_EXERCISE DETAILS_
Output the data unchanged and complete, minus the images.
* * * * * * * * *
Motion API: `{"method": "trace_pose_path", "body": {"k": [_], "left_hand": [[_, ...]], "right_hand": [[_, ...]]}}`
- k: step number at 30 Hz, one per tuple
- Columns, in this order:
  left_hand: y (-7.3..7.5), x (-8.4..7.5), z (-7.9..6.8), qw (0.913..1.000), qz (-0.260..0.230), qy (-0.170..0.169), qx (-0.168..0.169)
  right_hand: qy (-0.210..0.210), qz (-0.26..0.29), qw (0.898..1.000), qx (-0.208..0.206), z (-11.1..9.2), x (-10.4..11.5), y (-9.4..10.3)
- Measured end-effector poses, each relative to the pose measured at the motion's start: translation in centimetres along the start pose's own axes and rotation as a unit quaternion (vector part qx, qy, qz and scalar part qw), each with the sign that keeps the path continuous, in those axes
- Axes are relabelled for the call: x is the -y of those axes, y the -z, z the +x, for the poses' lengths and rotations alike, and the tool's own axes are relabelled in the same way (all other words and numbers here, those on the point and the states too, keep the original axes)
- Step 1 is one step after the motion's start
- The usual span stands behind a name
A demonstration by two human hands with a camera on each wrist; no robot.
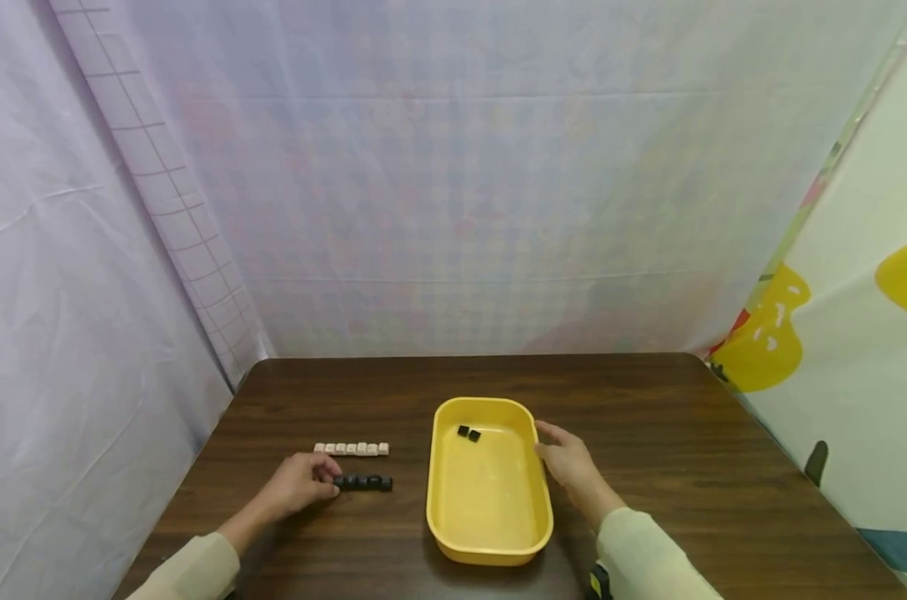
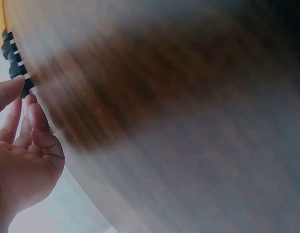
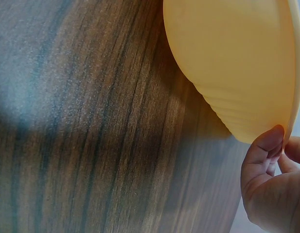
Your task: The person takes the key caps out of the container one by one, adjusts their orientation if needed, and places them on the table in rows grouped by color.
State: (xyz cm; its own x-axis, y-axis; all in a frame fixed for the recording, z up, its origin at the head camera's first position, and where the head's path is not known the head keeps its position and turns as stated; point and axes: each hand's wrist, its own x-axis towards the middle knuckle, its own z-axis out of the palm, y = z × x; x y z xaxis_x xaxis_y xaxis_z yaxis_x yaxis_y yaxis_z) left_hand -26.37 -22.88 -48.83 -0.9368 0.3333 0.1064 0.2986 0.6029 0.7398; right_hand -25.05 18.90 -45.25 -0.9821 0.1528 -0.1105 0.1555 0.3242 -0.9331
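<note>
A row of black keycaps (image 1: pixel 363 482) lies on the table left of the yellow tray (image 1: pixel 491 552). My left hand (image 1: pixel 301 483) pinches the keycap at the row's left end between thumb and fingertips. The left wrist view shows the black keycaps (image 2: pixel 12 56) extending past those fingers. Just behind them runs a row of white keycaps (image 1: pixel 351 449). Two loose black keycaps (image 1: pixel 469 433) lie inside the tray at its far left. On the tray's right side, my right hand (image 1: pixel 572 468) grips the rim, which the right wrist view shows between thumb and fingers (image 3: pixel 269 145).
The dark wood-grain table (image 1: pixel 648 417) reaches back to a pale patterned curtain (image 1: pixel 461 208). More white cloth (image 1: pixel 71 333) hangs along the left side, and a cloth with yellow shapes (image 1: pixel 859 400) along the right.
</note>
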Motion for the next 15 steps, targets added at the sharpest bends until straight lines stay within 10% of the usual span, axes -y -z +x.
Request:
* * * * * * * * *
_RESULT OF THIS TASK_
Motion API: `{"method": "trace_pose_path", "body": {"k": [_], "left_hand": [[_, ...]], "right_hand": [[_, ...]]}}`
- k: step number at 30 Hz, one per tuple
- Columns, in this order:
  left_hand: y (-7.3..7.5), x (-8.4..7.5), z (-7.9..6.8), qw (0.913..1.000), qz (-0.260..0.230), qy (-0.170..0.169), qx (-0.168..0.169)
  right_hand: qy (-0.210..0.210), qz (-0.26..0.29), qw (0.898..1.000), qx (-0.208..0.206), z (-11.1..9.2), x (-10.4..11.5), y (-9.4..10.3)
- Measured end-effector poses, each relative to the pose measured at the motion's start: translation in centimetres along the start pose's own axes and rotation as a unit quaternion (vector part qx, qy, qz and scalar part qw), each with the sign that keeps the path continuous, in those axes
- Axes are relabelled for the call: x is the -y of those axes, y the -z, z the +x, for the poses' lengths and rotations alike, and the tool's own axes are relabelled in the same way (all other words and numbers here, those on the point and the states too, keep the original axes)
- Step 1 is one step after the motion's start
- The usual span stands behind a name
A demonstration by two human hands with a camera on each wrist; no robot.
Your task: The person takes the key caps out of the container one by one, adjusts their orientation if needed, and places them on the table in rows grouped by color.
State: (xyz cm; its own x-axis, y-axis; all in a frame fixed for the recording, z up, its origin at the head camera's first position, and where the head's path is not known the head keeps its position and turns as stated; point and axes: each hand's wrist, its own x-axis towards the middle knuckle, its own z-axis out of the palm, y = z × x; x y z xaxis_x xaxis_y xaxis_z yaxis_x yaxis_y yaxis_z) left_hand -26.37 -22.88 -48.83 -0.9368 0.3333 0.1064 0.2986 0.6029 0.7398; right_hand -25.05 18.90 -45.25 -0.9821 0.1528 -0.1105 0.1555 0.3242 -0.9331
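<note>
A row of black keycaps (image 1: pixel 363 482) lies on the table left of the yellow tray (image 1: pixel 491 552). My left hand (image 1: pixel 301 483) pinches the keycap at the row's left end between thumb and fingertips. The left wrist view shows the black keycaps (image 2: pixel 12 56) extending past those fingers. Just behind them runs a row of white keycaps (image 1: pixel 351 449). Two loose black keycaps (image 1: pixel 469 433) lie inside the tray at its far left. On the tray's right side, my right hand (image 1: pixel 572 468) grips the rim, which the right wrist view shows between thumb and fingers (image 3: pixel 269 145).
The dark wood-grain table (image 1: pixel 648 417) reaches back to a pale patterned curtain (image 1: pixel 461 208). More white cloth (image 1: pixel 71 333) hangs along the left side, and a cloth with yellow shapes (image 1: pixel 859 400) along the right.
</note>
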Motion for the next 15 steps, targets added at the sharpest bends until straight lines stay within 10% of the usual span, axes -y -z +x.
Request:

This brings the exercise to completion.